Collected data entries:
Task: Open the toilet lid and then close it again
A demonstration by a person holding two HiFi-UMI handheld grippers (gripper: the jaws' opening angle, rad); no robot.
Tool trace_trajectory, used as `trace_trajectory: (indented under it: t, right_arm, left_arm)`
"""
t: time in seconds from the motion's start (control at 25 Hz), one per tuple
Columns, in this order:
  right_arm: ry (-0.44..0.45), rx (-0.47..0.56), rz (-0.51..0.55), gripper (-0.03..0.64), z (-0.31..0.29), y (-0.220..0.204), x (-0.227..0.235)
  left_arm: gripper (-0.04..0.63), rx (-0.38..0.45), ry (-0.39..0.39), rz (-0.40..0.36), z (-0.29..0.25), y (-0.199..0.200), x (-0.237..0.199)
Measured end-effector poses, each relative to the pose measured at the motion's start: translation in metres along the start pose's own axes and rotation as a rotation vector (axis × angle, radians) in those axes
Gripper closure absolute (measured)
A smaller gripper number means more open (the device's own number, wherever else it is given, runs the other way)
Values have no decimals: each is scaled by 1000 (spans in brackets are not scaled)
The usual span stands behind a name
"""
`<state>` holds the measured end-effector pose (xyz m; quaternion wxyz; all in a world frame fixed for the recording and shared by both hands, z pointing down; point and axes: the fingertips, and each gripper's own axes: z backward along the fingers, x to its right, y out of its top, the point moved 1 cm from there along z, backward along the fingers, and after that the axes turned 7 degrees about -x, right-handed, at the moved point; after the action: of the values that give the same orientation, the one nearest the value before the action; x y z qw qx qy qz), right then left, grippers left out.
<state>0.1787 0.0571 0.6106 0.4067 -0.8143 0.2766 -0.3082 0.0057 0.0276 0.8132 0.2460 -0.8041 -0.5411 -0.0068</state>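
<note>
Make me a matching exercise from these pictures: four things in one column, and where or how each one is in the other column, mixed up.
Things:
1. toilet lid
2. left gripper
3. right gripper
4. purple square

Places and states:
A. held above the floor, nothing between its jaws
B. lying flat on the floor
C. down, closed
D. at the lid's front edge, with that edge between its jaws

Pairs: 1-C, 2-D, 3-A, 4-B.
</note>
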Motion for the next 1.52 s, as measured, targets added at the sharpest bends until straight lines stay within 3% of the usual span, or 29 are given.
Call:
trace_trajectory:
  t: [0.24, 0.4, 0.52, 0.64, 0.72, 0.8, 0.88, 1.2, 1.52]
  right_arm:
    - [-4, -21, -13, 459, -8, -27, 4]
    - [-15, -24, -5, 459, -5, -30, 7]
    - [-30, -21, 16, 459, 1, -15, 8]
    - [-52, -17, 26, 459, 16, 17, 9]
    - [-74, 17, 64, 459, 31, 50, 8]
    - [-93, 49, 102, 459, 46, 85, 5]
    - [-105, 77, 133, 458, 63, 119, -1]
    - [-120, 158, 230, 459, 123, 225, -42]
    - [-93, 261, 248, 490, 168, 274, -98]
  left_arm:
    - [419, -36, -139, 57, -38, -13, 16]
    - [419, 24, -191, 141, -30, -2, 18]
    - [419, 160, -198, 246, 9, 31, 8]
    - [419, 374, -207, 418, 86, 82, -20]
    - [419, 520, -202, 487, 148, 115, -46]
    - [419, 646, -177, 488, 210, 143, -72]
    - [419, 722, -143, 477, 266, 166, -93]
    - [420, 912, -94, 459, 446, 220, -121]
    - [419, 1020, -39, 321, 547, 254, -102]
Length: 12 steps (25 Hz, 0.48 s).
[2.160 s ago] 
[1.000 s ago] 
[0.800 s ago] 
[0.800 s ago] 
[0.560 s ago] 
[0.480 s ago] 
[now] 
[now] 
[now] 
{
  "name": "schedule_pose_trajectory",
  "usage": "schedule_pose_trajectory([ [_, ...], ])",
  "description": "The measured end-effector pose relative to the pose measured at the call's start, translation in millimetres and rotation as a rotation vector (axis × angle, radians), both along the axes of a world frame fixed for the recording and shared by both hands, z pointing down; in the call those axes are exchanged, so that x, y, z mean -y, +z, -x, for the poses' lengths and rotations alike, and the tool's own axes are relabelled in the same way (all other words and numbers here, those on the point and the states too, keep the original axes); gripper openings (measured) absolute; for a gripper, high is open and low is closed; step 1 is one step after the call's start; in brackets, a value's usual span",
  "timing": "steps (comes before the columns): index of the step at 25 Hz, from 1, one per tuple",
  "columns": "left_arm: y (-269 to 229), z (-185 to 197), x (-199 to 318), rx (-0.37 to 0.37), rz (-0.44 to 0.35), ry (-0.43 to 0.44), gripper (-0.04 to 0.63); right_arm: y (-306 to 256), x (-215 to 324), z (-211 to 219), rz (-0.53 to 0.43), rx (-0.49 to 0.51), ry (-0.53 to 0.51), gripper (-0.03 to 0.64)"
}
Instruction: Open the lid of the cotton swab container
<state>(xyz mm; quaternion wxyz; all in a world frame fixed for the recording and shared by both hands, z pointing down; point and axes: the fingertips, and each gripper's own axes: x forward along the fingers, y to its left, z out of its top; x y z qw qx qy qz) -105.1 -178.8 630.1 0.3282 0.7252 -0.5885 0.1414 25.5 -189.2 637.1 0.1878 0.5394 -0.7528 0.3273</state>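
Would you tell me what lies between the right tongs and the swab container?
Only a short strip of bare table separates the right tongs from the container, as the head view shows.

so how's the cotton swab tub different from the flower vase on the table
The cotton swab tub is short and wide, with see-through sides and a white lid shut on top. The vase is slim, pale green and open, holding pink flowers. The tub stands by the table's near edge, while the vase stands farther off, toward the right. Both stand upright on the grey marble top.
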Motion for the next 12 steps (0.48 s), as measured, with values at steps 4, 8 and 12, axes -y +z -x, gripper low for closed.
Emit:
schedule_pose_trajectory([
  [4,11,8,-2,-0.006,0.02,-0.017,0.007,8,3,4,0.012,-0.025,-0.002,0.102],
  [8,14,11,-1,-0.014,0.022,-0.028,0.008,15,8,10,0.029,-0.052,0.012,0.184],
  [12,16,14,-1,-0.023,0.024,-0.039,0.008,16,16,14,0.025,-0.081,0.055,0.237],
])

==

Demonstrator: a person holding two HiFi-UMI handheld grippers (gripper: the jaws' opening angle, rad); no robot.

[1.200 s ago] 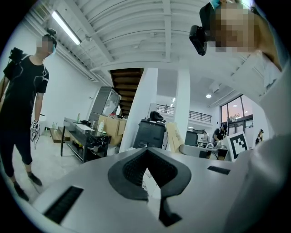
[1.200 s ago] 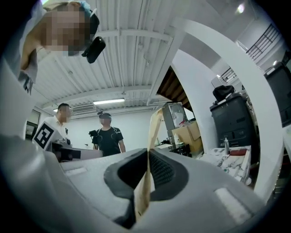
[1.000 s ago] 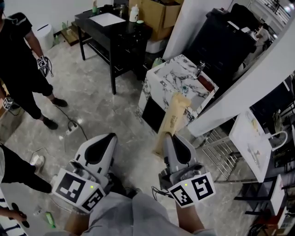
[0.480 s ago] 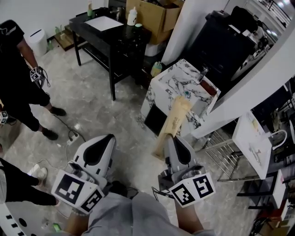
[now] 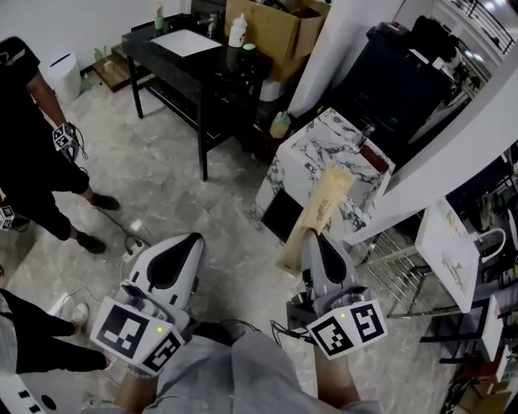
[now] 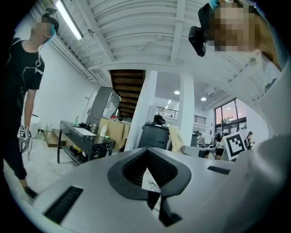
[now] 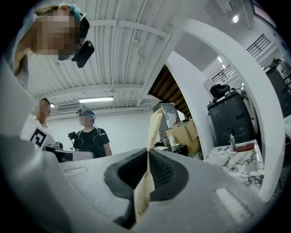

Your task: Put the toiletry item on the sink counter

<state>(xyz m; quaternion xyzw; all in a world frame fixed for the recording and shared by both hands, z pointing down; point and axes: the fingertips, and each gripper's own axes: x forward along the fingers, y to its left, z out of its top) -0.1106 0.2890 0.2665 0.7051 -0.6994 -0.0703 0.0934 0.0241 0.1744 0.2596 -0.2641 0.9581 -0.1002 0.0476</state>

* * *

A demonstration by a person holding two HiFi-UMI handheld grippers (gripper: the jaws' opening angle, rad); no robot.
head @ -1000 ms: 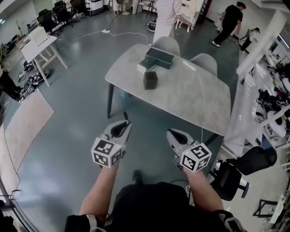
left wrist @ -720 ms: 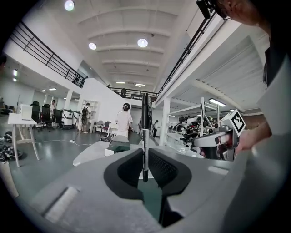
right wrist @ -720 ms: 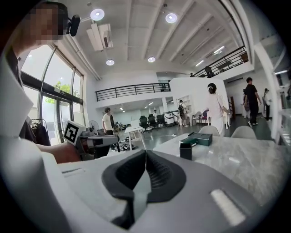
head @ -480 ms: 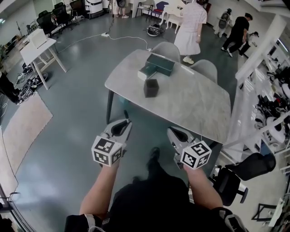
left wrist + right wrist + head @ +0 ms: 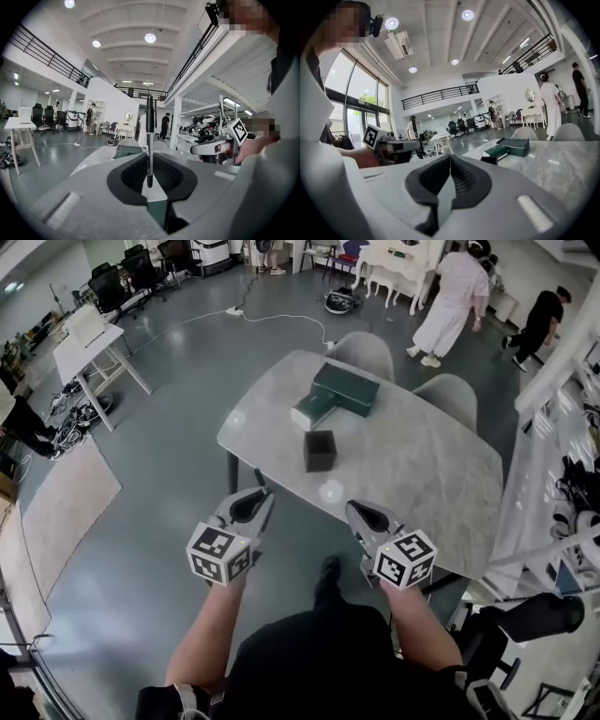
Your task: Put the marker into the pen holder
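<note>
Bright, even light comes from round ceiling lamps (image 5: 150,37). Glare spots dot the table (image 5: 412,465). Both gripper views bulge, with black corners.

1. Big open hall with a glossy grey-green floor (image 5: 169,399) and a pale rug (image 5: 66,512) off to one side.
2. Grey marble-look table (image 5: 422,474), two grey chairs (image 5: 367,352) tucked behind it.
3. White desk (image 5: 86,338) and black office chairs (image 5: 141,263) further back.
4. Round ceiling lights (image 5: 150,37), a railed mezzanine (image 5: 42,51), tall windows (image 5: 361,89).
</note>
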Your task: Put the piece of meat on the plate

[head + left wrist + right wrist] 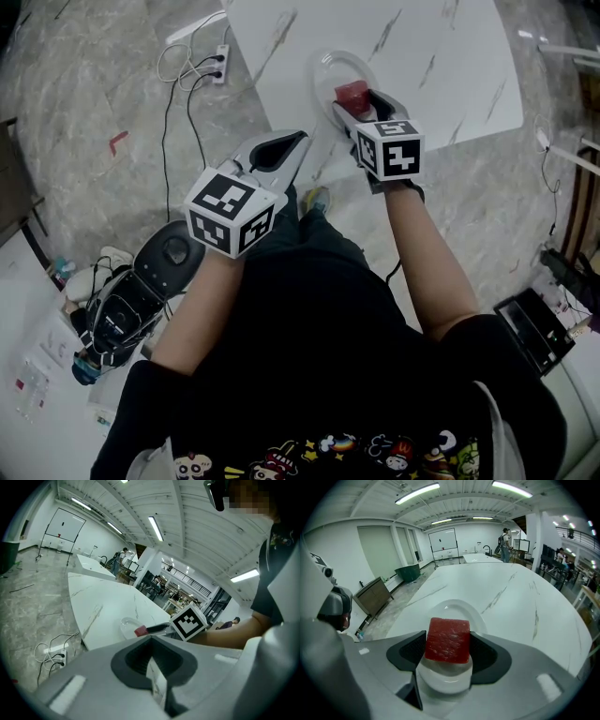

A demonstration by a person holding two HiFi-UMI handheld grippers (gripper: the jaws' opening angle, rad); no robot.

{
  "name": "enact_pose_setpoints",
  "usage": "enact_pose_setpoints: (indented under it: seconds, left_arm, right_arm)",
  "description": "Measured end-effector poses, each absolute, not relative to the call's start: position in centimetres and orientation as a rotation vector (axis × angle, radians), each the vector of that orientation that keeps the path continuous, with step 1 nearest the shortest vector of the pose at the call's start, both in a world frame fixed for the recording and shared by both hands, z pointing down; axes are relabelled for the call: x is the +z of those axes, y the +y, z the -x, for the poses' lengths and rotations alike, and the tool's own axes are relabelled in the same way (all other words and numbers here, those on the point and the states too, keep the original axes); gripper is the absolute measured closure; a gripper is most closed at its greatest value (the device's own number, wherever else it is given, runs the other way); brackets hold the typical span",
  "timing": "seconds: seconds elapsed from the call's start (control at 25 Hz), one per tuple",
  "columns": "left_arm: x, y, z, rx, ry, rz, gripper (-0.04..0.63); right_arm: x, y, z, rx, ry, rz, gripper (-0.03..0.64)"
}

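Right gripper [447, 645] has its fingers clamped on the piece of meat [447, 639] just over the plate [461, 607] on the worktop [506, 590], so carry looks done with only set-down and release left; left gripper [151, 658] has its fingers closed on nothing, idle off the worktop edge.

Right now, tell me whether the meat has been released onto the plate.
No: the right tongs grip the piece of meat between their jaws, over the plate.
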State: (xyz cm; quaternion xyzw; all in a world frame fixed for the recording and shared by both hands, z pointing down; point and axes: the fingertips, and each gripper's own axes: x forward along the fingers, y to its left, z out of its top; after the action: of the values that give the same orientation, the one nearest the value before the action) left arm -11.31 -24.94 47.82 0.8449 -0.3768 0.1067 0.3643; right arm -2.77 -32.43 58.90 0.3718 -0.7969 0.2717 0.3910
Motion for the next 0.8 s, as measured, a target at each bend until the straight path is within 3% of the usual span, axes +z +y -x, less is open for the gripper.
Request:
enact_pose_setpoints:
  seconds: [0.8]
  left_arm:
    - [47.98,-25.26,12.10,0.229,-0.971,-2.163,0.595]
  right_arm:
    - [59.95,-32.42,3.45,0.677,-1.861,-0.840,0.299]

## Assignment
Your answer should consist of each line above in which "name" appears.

## Exercise result
The usual span stands behind a name
  "name": "schedule_pose_trajectory",
  "name": "enact_pose_setpoints",

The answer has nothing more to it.